Betting that you can write better code than the model, long-term, is a bad bet. Bet on the things the model is bad at instead.
How to actually get good at this
The single biggest lever is aggressive practice. Not courses, not reading — reps. Want a cheap benchmark for whether you're adopting fast enough? Look at your AI compute spend. If you're burning through your budget, you're probably in the top percentile of users. If you've got budget left over, you're not practicing enough. Use it on personal stuff too — go vibe-code something dumb on a weekend.
And study the things that aren't intuitive to you: UX, taste, product strategy, go-to-market. People assume creative skill is innate. I went to art school — plenty of people there came from non-art backgrounds and got genuinely good. You can learn taste. A starting heuristic that travels well: less is more. Simplify, cut clutter. Become a force multiplier — the person who speeds up the whole team, which is the thing that actually shows up in promo packets.

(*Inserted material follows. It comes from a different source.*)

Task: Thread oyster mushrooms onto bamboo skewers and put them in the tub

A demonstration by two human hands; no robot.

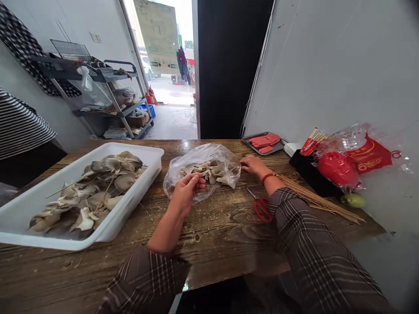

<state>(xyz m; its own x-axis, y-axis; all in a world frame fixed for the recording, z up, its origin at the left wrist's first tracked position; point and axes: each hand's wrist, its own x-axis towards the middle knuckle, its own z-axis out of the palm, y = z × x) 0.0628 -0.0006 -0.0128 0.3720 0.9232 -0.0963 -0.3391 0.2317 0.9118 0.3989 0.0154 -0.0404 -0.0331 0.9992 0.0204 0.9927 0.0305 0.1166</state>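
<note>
A clear plastic bag (209,152) holds torn oyster mushrooms (212,171) and lies open on the wooden table. In front of its mouth, my left hand (187,188) is closed, thumb against the curled fingers; whatever it pinches is hidden. My right hand (255,167), with a red bead bracelet, reaches palm down to the bag's right, its fingers slightly apart at the table. Bamboo skewers (314,197) run from beneath that wrist toward the right. Red-handled scissors (262,209) lie between my forearms. At left, a white tub (129,208) contains more oyster mushrooms (98,187), with several skewers among them.
A dark tray (252,138) of pink-red pieces stands by the wall. Right of it are a black box (314,176), red packages (340,168) and a green fruit (355,199). A grey shelf cart (114,102) stands beyond the table near the doorway. Someone's striped clothing (22,126) shows at left.
</note>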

The summary I keep coming back to: intelligence is a commodity. Value now lives in taste, speed, and intuition.
You're an orchestrator of agents now
Practically, accept that you manage a team of subordinates who happen to be AI agents. I run a minimum of five at a time, average around twelve on a normal day, and 12–20 when I'm vibe-coding individual sites. They ping me with a sound when they finish — customizable — and the real skill that's developed is context switching: knowing how to isolate tasks so agents don't step on each other or burn tokens fighting over the same files.
A few things from my setup:
- Run the agent from the whole monorepo folder, not a single package. More context means it can change multiple areas coherently.
- Playwright that drives your real browser, not a headless throwaway — essential for authenticated crypto stuff where you need the actual session.
- Loop to auto-resolve PR comments.
- Simplify, scheduled to run off-peak (overnight), to consolidate the codebase and keep it DRY while I sleep.
- Skills worth having: front-end design, web animation, GEO, and a Humanizer for copy that doesn't read like a robot wrote it.
The planning-first workflow
The workflow that makes big builds possible without babysitting every step: start with a fat planning prompt — an essay, 500–600 words — that makes the agent produce a PRD first. Not code. A product requirements doc you can actually read and correct.
Only after the PRD looks right does it generate the architectural plan and a phased task list. Then it executes the phases — sometimes 11, sometimes 30 — and my intervention drops way down because the thinking happened up front where it's cheap to fix.
The pipeline in practice: drop a general starter file into a new folder → PRD → ask for the build plan → tell it to work through the phases. I've used this to vibe-code a custom customer-service desk, a Hookdeck replacement, and a Mintify replacement I'd otherwise have paid $300/month for. Wire in payments and you're collecting money the same day. The point of the examples isn't the apps — it's that the output is good enough to replace paid services, and that non-technical people can hit that bar too.
"Do you review the code?"
Best question from the room. For the vibe-coded sites, I don't manually read the code — I run other agents to audit it. Get to production for something real and yes, a human reviews it. But an auditing agent gets you most of the way; the output is probably 95% of the way there.
My actual take: agents should do the first PR review pass. Neither humans nor agents write great code on the first try, so defer the human review until after an agent has already cleaned it up. The human looks at higher-quality code, and their time goes further.
That's the talk. The meta-point: none of this is about whether AI is "good" or "bad" at code. It's that the curve is steep, the value moved, and the move is yours to make. If you build something with any of this, show me — that's the whole reason I recorded it.